親類の承諾を得なければならない場合のみ遠戚からの連絡あり。
独自の"能力"は継続して有します。

以上

そして最後はこう締めくくられていた。

『素敵なトリップライフを!』

何が素敵なトリップライフをだ。
どうやらトリップしたらしい。そんなバナナ、いやそんな馬鹿な。
夢であってほしいと思いながら周りを見ればしっかりと現実である。
幽霊と隣同士という非現実的生活を送ってきたが、ここまで非現実的な出来事は求めちゃいない。
祖父母も居なけりゃこっちの世界でお盆や彼岸に両親と会うことはできるのだろうか。何故応募もしていないのにそんなものに当選してしまったんだ。新社会人対象とか、個人情報漏洩にも程がある。
能力というのは霊感のことだろうか。別に有さなくても……いや両親に会えなくなるのは困るな。こっちで会えるのかは分からないが。
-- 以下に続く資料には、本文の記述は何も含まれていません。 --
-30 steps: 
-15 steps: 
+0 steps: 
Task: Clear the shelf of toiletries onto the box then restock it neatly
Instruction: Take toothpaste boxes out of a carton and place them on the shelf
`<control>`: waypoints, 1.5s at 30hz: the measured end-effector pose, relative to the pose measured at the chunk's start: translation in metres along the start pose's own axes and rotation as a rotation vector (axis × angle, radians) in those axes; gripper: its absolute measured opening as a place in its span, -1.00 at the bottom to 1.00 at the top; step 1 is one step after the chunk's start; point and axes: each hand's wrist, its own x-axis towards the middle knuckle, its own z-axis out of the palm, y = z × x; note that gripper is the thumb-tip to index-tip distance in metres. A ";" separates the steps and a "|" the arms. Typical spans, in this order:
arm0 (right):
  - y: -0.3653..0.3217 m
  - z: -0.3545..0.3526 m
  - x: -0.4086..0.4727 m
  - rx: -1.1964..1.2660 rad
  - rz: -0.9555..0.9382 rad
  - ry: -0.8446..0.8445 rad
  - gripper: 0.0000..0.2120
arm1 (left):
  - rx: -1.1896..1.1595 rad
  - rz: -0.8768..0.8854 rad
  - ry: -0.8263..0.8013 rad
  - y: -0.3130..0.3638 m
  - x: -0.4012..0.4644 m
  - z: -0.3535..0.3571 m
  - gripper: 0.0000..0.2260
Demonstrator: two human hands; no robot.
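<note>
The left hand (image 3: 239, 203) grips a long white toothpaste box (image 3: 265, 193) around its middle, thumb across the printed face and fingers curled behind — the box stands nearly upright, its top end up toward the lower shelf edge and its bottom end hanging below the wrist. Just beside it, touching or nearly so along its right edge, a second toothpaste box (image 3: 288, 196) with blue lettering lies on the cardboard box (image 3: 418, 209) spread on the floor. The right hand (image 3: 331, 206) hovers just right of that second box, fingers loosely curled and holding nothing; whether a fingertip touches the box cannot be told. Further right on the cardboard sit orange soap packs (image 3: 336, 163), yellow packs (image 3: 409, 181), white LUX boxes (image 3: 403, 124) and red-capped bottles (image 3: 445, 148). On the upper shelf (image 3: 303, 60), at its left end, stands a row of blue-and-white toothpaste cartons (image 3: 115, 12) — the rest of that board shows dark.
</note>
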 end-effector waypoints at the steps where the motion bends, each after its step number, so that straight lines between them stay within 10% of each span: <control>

仕事に行かなくてもいい嬉しさと、トリップという摩訶不思議アドベンチャーな目の前の現実に理久は内心項垂れた。
というかこの教室にテニスのキャラクターが居ない。良いのか悪いのか……良いことにしておこう。

****

割と今の中学生は淡泊なのだろうか。
今朝から誰とも話していない。自分から話しかけることもなければ誰かに話しかけられることもなく、刻々と時間は過ぎていく。
二度目の中学校生活こんなんでいいのか!?

放課後。これからのことを考えながら、先生に何か部活に入れよと言われたため部活見学という名の校内探索をしようと決めた。
椅子に座りながら先生に貰った部活一覧表に目を通す。一番良さそうなのは天文部だ。楽そう。


「おい」

部活一覧表と睨めっこをしていると何やら呼ばれたような気がする。
そして女子の声がものすごーく、うるさ……やかまし………元気だ。
理久は首を後ろへ向ける。

「猫宮だな」
「…………ひゃい」

愕然とした。
同級生キャラをすっ飛ばし第一村人ならぬ第一テニキャラは跡部だった。

「来い」
「…どっ……どこへ」
「黙ってついてこい。鞄も忘れるなよ」

行くぞと顎で合図をされる。
何故、何故跡部、何故。そんな疑問が頭の中を占めるも、混乱真っただ中なため正しい判断ができない。
周囲の女子の痛すぎる視線を背に受けながら、理久は跡部の後を追った。